The parameter-level similarity function \(\text{sim}(p,g)\) applies different metrics for different types (ROUGE-L for strings, exact match for numeric values).
- Response Reward \(R_{response}\): ROUGE-L F1 for plain-text responses.
- Total Reward: \(R = (R_{format} - 1) + R_{format} \cdot (R_{fc} + R_{response})\), ranging in \([-1, 1]\).
Optimization¶
GRPO is used with a DAPO-inspired filtering mechanism that discards homogeneous groups with all-zero or all-one rewards.
STAR Training Curriculum¶
- Fine-tune the teacher model (Qwen3-8B) with Sim-RL to adapt it to the distillation data.
- Distill teacher knowledge into the student model via CKD.
- Refine the student policy with Sim-RL.
Key Experimental Results¶
BFCLv3 Benchmark (Qwen3-0.6B)¶
| Method | Overall Acc | Non-Live | Live | Multi Turn |
|---|---|---|---|---|
| Base-model | 47.33 | 71.81 | 65.66 | 1.88 |
| SFT | 44.58 | 66.29 | 62.15 | 1.62 |
| SFT-think | 47.59 | — | — | — |
| FKL | — | — | — | — |
| ToolRL | — | — | — | — |
| STAR | Best | — | — | — |
Key Achievements of STAR 0.6B¶
| Comparison | BFCL Relative Gain | ACEBench Relative Gain |
|---|---|---|
| vs. baseline | +9.2% | >50% |
| vs. all open-source models <1B | Best | Best |
| vs. select larger models | Surpasses | Surpasses |
Ablation Study¶
| CKD Component | Effect |
|---|---|
| Top-k FKL alone | Stable but limited downstream RL gain |
| Top-k RKL/AKL | Training collapse |
| CKD (FKL + tail penalty) | Stable + preserves exploration + maximum RL gain |
Key Findings¶
- The tail penalty in CKD preserves sufficient exploration capacity while maintaining training stability.
- The continuous rewards in Sim-RL significantly outperform binary rewards on multi-solution tasks.
- A carefully designed KD+RL curriculum enables a 0.6B model to surpass certain larger models.
- Teacher correction via Sim-RL adaptation prior to distillation positively contributes to distillation quality.
Highlights & Insights¶
- In-depth Diagnostics: Systematic analysis of the behavioral differences between FKL and RKL under top-k truncation and their downstream effects on RL.

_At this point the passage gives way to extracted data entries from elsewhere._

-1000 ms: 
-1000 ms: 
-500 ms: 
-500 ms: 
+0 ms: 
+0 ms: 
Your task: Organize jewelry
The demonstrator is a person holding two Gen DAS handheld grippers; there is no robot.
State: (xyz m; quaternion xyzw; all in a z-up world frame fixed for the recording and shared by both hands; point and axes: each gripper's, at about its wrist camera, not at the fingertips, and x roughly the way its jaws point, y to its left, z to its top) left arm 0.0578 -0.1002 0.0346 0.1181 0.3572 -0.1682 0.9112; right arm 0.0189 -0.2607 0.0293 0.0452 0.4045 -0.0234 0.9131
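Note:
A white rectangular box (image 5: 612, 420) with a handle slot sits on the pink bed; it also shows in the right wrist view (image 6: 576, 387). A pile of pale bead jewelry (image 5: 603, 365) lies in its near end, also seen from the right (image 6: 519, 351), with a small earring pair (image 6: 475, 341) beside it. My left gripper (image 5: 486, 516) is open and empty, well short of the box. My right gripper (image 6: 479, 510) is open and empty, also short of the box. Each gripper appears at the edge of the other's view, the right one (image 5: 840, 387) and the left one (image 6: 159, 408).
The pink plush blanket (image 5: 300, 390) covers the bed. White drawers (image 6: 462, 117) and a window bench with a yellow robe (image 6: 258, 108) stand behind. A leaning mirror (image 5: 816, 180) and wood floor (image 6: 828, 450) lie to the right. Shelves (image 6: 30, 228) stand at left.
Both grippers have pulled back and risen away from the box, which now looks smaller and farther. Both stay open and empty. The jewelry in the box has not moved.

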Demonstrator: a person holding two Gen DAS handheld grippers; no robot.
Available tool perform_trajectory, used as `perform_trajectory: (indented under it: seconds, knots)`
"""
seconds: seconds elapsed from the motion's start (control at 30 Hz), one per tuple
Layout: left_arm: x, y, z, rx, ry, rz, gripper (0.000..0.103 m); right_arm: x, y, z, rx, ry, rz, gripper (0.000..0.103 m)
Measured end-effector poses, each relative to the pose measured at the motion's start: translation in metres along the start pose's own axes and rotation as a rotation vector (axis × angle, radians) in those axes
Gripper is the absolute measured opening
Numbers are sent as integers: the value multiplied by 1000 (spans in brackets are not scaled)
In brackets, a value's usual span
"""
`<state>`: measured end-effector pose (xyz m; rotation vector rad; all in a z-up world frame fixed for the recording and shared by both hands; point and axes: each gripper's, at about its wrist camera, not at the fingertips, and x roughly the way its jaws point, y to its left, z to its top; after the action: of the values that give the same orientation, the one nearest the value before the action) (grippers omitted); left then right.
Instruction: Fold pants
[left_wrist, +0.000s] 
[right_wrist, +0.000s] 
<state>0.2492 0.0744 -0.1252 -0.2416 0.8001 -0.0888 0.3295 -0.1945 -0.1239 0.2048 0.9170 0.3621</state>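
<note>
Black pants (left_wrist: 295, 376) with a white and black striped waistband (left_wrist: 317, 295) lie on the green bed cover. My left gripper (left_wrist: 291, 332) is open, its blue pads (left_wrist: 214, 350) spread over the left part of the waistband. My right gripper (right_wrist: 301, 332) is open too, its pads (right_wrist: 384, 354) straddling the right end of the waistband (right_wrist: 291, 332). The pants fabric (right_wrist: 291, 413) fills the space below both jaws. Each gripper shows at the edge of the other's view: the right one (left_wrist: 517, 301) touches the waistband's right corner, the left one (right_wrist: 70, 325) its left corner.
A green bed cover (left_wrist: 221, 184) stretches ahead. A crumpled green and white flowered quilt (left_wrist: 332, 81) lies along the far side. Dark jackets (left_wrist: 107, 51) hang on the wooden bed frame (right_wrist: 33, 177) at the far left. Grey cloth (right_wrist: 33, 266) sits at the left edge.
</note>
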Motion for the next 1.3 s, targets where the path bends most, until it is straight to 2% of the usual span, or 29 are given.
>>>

- Sophisticated Reward Design: Parameter-level similarity rewards are more flexible than AST parsing and provide richer signals than binary rewards.
- High Practicality: The 0.6B super-tiny model achieves deployable-level function calling performance.
- KD-to-RL Transition Design: CKD is specifically designed to retain exploration capacity in order to benefit the subsequent RL stage.
Limitations & Future Work¶
- Validation is limited to the Qwen model family; cross-architecture generalizability remains unknown.
- The reward design relies on a specific function calling format (Qwen tool calling template).
- Distillation quality is directly bounded by the teacher model's capability.
- The training pipeline is relatively complex, comprising three stages: teacher fine-tuning → CKD → Sim-RL.
Related Work & Insights¶
- Knowledge Distillation: GKD, AKL, and discussions on FKL vs. RKL.
- Function Calling: BFCL benchmark, ToolRL.
- Small model training: LUFFY (hybrid offline/online), etc.
Rating¶
- Novelty: ⭐⭐⭐⭐ — Both the tail penalty in CKD and the fine-grained rewards in Sim-RL represent genuine technical contributions.
- Technical Depth: ⭐⭐⭐⭐ — In-depth analysis of KL divergence behavior with gradient-level theoretical support.
- Experimental Thoroughness: ⭐⭐⭐⭐ — Multi-scale models, comprehensive ablations, and two mainstream benchmarks.
- Value: ⭐⭐⭐⭐⭐ — A deployable 0.6B function calling model for on-device applications has immense practical value.